Fabio Pianesi approdò nel 1977 alla rinomata facoltà di psicologia alla Sapienza Roma (la prima ad essere autonoma in Italia e non appendice di altri corsi di studi), ma scoprì qualche anno dopo che, accanto all’intelligenza ‘naturale’ umana, vi era un percorso scientifico, innovativo, che affrontava l’ancora poco esplorato tema delle intelligenze artificiali.
Fu in quello che si specializzò nel 1986 e oggi, da precursore, ha un ruolo in prima fila come coordinatore di ricerca dell’EIT Digital ARISE Europe Program, connettendo i centri d’innovazione e gli ecosistemi locali all’avanguardia dei Paesi dell’Europa Centrale e dell’Est, del Sud Europa e dei Paesi Baltici alla galassia degli EIT Digital.
Si racconta con l’understatement che gli viene dalla sua origine umbra: “Vengo dalla ricerca, dalla Fondazione Bruno Kessler, dove sono arrivato nel 1988 e che mi ha prestato a tempo pieno ad EIT Digital. Ho partecipato alla crescita del nodo, nonché, precedentemente, alla creazione del consorzio che ha vinto la call europea per la localizzazione del nodo stesso. Come EIT Digital, abbiamo una proiezione anche negli USA, a San Francisco, associando unità locali per realizzare progetti oltreoceano.”
– Una visione europa-centrica: ma ora, con la Brexit, cosa accadrà?
“E’ chiaro che il Governo britannico farà di tutto per rimanere agganciato al sistema europeo giacché è uno dei più finanziati e disconnettere l’ecosistema inglese rappresenterebbe un vero problema. La comunità scientifica e dell’innovazione inglese è molto preoccupata dai contraccolpi dell’exit.”
– Sfatiamo un possibile equivoco: EIT Digital non è una declinazione dell’Unione europea.
“Assolutamente no. E’ un’entità autonoma finanziata su contratto annuale dell’Unione europea che ha intrinseca, però, la missione di rendersi sempre più autonoma e autofinanziata.
Il meccanismo su cui ci fondiamo, i KIC (Knowledge Innovation Community) ricevono finanziamenti dalla Ue solo per il 25% del loro budget; il rimanente 75% si fonda anche sulla ricerca e sui brevetti svolti dai singoli partner in un’azione di valorizzazione e messa sul mercato.”
– Pensate ad una vostra autonomia completa?
“Sarebbe un contro senso, perché una parte della nostra missione è pubblica e anche la partnership che è alla nostra base è pubblico-privata.
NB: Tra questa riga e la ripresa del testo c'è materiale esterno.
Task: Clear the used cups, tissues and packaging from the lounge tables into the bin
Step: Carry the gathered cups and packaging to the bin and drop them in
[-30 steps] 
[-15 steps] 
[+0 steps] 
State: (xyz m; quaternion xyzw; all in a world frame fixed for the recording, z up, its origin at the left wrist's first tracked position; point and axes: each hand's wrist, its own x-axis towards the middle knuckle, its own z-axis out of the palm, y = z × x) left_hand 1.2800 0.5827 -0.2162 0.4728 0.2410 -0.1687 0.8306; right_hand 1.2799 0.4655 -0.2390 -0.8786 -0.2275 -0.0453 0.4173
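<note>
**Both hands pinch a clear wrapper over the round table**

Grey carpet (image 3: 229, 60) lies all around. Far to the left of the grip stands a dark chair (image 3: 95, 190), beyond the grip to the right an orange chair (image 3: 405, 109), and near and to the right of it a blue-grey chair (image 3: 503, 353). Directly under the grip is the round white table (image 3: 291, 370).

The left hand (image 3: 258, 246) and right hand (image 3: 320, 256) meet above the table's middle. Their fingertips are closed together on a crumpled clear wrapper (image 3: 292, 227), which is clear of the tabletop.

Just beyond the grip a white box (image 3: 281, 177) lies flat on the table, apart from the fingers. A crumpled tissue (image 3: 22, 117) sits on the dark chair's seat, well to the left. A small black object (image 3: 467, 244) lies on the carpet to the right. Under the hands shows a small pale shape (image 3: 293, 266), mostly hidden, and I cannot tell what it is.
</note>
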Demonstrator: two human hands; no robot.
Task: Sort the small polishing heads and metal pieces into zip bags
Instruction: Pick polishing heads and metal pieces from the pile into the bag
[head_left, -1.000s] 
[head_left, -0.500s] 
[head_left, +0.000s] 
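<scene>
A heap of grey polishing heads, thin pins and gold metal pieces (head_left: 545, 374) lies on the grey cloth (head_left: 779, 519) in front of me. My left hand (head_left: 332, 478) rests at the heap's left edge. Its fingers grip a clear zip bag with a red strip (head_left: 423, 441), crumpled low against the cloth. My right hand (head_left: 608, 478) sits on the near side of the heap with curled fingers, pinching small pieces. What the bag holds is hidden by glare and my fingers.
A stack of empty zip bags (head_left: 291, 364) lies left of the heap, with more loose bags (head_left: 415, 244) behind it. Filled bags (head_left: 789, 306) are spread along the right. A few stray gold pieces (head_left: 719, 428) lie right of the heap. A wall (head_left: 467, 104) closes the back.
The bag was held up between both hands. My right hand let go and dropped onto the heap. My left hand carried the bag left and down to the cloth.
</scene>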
Non ci aspettiamo dunque di diventare del tutto autonomi, ma comunque abbiamo raggiunto un buon grado di autofinanziamento: aiutiamo le aziende innovative a crescere e ne riceviamo un corrispettivo per questa nostra attività di servizio; anche la nostra scuola professionale è a pagamento.
Restiamo comunque una non profit che ha la mission squisitamente pubblica di allargare la galassia delle imprese innovative nel digital, formando nuovi imprenditori, supportandone l’internazionalizzazione e consentendo loro di entrare in contatto con potenziali clienti e investitori.”
– L’occupazione, per le nuove generazioni di nativodigitali, passa per voi.
“Ci crediamo tanto da dedicarvi importanti investimenti, con Master e dottorati, sostenuti da borse di studio, che consentono di creare gli imprenditori del domani.
Nel 2016 abbiamo investito 10,5 milioni di euro in education e altrettanti prevediamo di destinarne nel 2017.
Grazie a bandi aperti, abbiamo selezionato 1.200 laureati, fra i 22 e i 27 anni, per il 99% laureati in ingegneria o in informatica.
Una selezione meritocratica che riguarda giovani provenienti da tutto il mondo, persone di qualità cinesi, pakistane, indiane, di cui valorizziamo i progetti, senza fermarci al mero curriculum.
Sono startupper talentuosi a cui diamo l’opportunità dell’esordio sul mercato. Molto spesso, infatti, un prodotto tecnologico stenta a decollare perché non c’è il primo cliente che funge da rompighiaccio, Noi ci occupiamo anche di fornire questo elemento, che fa da volano al successo. Le aziende nostre associate, a fronte di un progetto promettente, sono disposte ad esserne i primi acquirenti.”